[HOW TO COMPLETE THIS TASK] Transcribe only what runs from the line containing "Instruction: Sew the" through the final line below, exactly, and leave every picture out.

[DATASET SECTION]
********************

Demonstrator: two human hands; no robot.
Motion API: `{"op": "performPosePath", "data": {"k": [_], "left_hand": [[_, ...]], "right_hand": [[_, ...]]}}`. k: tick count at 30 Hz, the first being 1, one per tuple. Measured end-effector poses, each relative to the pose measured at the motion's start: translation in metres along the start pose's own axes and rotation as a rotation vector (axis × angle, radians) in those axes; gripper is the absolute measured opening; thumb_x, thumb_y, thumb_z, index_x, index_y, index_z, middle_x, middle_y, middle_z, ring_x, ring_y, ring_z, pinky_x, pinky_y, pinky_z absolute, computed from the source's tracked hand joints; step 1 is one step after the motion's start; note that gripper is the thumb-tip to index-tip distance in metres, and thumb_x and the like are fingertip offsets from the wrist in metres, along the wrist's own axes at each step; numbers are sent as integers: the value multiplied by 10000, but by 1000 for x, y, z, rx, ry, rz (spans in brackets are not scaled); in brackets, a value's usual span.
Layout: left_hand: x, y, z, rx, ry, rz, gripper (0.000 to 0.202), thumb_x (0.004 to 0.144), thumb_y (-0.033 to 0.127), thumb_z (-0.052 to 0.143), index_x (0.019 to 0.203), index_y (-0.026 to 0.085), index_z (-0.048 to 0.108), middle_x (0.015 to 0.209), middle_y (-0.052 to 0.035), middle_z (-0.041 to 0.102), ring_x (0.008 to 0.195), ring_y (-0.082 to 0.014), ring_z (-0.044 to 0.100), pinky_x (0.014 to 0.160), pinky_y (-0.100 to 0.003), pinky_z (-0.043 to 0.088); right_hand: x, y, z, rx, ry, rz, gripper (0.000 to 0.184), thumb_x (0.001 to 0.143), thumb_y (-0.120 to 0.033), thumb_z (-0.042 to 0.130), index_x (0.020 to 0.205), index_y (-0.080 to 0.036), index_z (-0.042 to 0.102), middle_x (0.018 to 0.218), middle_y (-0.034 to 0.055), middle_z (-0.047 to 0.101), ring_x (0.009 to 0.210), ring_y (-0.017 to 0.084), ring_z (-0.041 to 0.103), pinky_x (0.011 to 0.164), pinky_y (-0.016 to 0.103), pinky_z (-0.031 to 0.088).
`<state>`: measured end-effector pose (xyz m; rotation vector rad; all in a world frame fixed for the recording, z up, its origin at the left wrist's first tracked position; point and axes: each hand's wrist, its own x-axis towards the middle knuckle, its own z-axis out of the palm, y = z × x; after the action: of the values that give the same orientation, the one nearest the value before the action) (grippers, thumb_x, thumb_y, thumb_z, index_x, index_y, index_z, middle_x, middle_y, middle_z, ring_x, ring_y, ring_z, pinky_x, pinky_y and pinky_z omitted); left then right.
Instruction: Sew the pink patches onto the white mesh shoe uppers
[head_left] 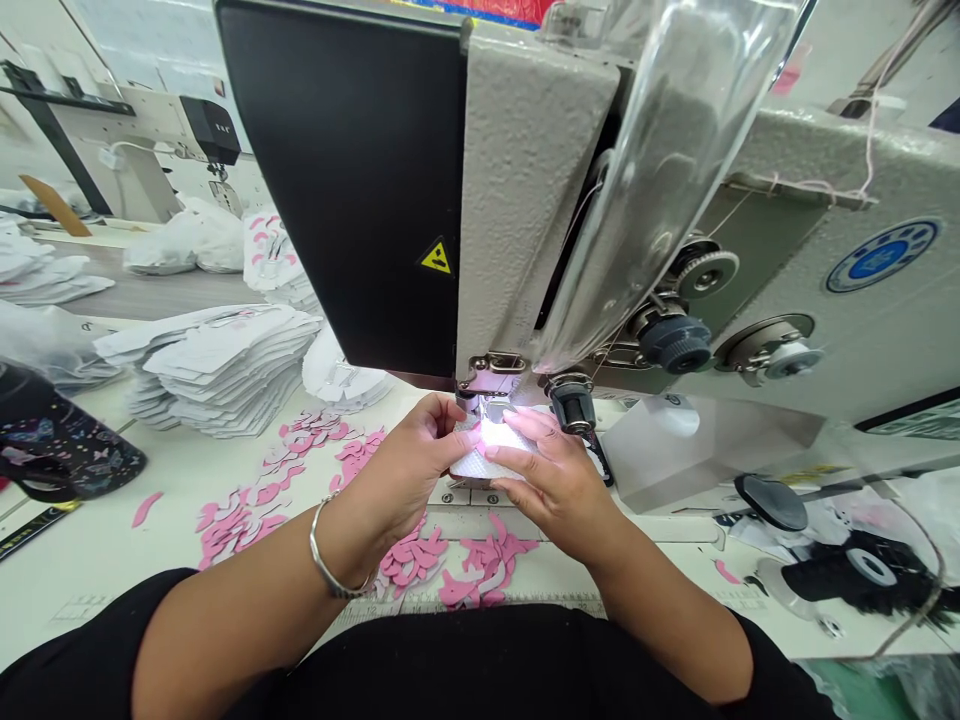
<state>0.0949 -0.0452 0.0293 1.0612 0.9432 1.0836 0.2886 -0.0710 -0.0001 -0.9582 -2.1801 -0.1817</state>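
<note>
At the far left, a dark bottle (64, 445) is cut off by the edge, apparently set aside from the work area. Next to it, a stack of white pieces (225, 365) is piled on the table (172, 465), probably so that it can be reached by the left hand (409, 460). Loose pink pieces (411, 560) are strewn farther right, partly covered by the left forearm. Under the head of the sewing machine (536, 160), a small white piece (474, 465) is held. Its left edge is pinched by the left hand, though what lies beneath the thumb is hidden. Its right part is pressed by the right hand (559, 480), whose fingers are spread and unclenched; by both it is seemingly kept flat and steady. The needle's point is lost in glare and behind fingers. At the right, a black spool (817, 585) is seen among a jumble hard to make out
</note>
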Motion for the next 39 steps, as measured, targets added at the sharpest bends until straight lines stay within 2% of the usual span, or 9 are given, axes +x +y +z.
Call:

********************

[TASK RESPONSE]
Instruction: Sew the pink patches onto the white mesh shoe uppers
[head_left] 
<state>0.0949 -0.0452 0.0293 1.0612 0.9432 1.0836 0.2886 -0.0710 -0.0001 -0.9582 -2.1801 -0.1817</state>
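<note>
At the far left, a dark bottle (64, 445) is cut off by the edge, apparently set aside from the work area. Next to it, a stack of white pieces (225, 365) is piled on the table (172, 465), probably so that it can be reached by the left hand (409, 460). Loose pink pieces (411, 560) are strewn farther right, partly covered by the left forearm. Under the head of the sewing machine (536, 160), a small white piece (474, 465) is held. Its left edge is pinched by the left hand, though what lies beneath the thumb is hidden. Its right part is pressed by the right hand (559, 480), whose fingers are spread and unclenched; by both it is seemingly kept flat and steady. The needle's point is lost in glare and behind fingers. At the right, a black spool (817, 585) is seen among a jumble hard to make out
</note>
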Motion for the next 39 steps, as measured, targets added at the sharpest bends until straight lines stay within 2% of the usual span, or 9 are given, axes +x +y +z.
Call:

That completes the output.